Девушка погасила огневики и вышла из комнаты, плотно закрыв за собой дверь.
Глава 18
Прислужник проводил Димостэниса до кабинета, расположенного в глубине дома и почтительно распахнул дверь.
— Приветствую тебя, Димостэнис, — хозяин обители откинулся в кресле, ожидая пока он войдет. — Ждал тебя. Не возражаешь, что я так к тебе обращаюсь? Думаю, мы обойдемся без лишнего официоза.

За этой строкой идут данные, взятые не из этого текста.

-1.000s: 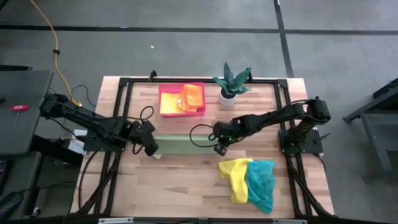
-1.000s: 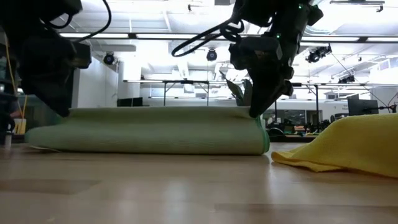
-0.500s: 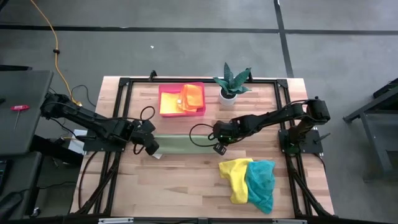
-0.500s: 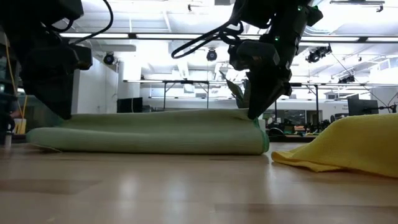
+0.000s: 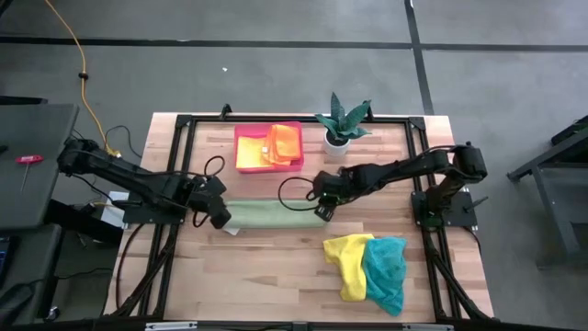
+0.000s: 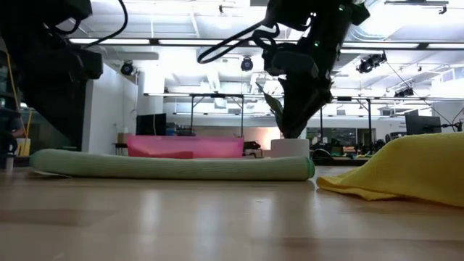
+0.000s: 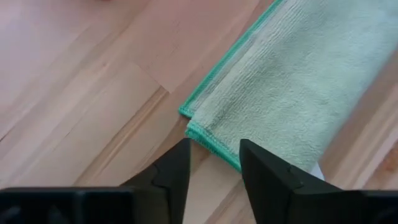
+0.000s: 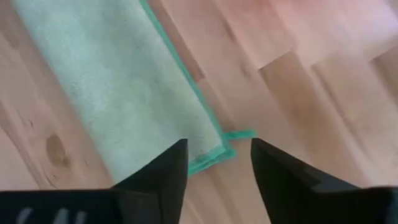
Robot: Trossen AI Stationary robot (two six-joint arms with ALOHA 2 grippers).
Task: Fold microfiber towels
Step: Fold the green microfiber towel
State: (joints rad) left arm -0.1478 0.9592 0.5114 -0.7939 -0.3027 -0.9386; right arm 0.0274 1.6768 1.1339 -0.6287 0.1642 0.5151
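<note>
The left gripper (image 5: 220, 213) sits left of centre in the high view, over the left end of the light green towel (image 5: 271, 214); its fingers (image 7: 174, 177) stand spread, with the towel's corner showing in the gap between them and nothing pinched. The right gripper (image 5: 323, 204) sits just right of centre in the high view, at the towel's right end, its fingers (image 8: 163, 169) likewise parted and holding nothing, above the towel's edge.

The wooden table (image 5: 276, 267) fills the middle of the high view. The light green towel lies flat on it as a long, narrow folded strip across the centre of the frame; in the low view it is a low band (image 6: 174, 167) across the left and middle. Its teal-stitched edges show doubled in the left wrist view (image 7: 298, 81).

At the lower right of the high view a yellow towel (image 5: 347, 262) and a teal towel (image 5: 386, 271) lie crumpled, touching, with the teal one partly over the yellow. The yellow one rises at the right edge of the low view (image 6: 406, 170).

A pink tray (image 5: 243, 134) sits at the upper middle of the high view, holding a yellow towel (image 5: 249, 153) and an orange towel (image 5: 286, 142) side by side. A potted plant (image 5: 342, 119) in a white pot stands just right of the tray.
</note>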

— Это как вам будет угодно, сэй Пантерри, — сухо ответил Дим, усевшись в кресло, в которое ему указали. — Я пришел узнать, зачем вы это сделали?
Бриндан Пантерри — самый молодой из Совета Пяти, ему не было и пятидесяти. Сейчас без лишней пафосности и всего наносного в виде регалий, знаков отличий, в обычной одежде и открытым приветливым лицом, целитель выглядел даже дружелюбно.
— Что именно? — усмехнулся советник. — Прикрыл тебя перед Дайонте, не рассказав, о твоей страшной ране или потратил на тебя очень редкое противоядие?
— Предварительно угостив меня этим самым ядом. Кстати, откуда он у вас?
— У меня его нет.
— Тогда зачем вам лекарство против него?
— Чтобы спасти чью-то жизнь. Возможно твою.
Димостэнис фыркнул.
— Я его не пил.
Бриндан не удержался от ответной насмешки.
— Ты имеешь в виду ту настойку, которую я дал твоей сестре, чтобы она поила тебя? Это было всего лишь потогонное средство, чтобы выводить все последствия из твоего организма с небольшой добавкой успокоительных трав.
Дим даже не моргнул, про себя отметив, что несмотря на все дружелюбие и кажущуюся легкость общения, разговор предстоит тяжелый. Впрочем, разве он рассчитывал на что-то иное, идя в дом к одному из советников?
— Противоядие мы с Лауренте влили в тебя в первую же ночь, когда пришли к тебе. Правда, буду с тобой честен — помогло тебе не оно. Ни один шакт не выдержит столько времени, когда в его организм попадает этот яд.
— И что же мне помогло? Просветите?
— Твое серебро, — спокойно ответил Пантерри, вставая из-за стола. — И уже не в первый раз. Что-нибудь выпьешь? Вина? Бренди?
Дим отрицательно покачал головой.
— Надеюсь, не из-за опасений, что я могу тебя отравить?
— Вы надеюсь тоже, не думаете, что раз вы вдруг стали со мной откровенны, я без оглядки буду вам доверять?
Бриндан поставил на стол бутылку вина и два бокала.
— Кстати, из погребов вашего имения. Лауренте мне подарил. Я никогда не был против тебя, Димостэнис. Я всегда ждал, когда ты познаешь себя.
Дим едва сдержался, чтобы не рассмеяться советнику в лицо. Где-то он уже это слышал.
— Я знаю, — тем не менее продолжил целитель, — что ты ждешь от меня правду о своем даре. К сожалению, я мало что знаю. Только то, что он уникален и что, если пришел одаренный наделенный энергией Таллы, значит, миру это было надо. Мы целители, истинные, — не без некоторого снобизма уточнил Пантерри, — чувствуем суть стихий чуть сильнее, мы ближе к источнику мироздания, чем другие одаренные. Что же касается твоего дара, спроси у своего отца. Ведь именно он — Иланди.
— Что-то он не торопится длиться со мной секретами, — заметил Дим.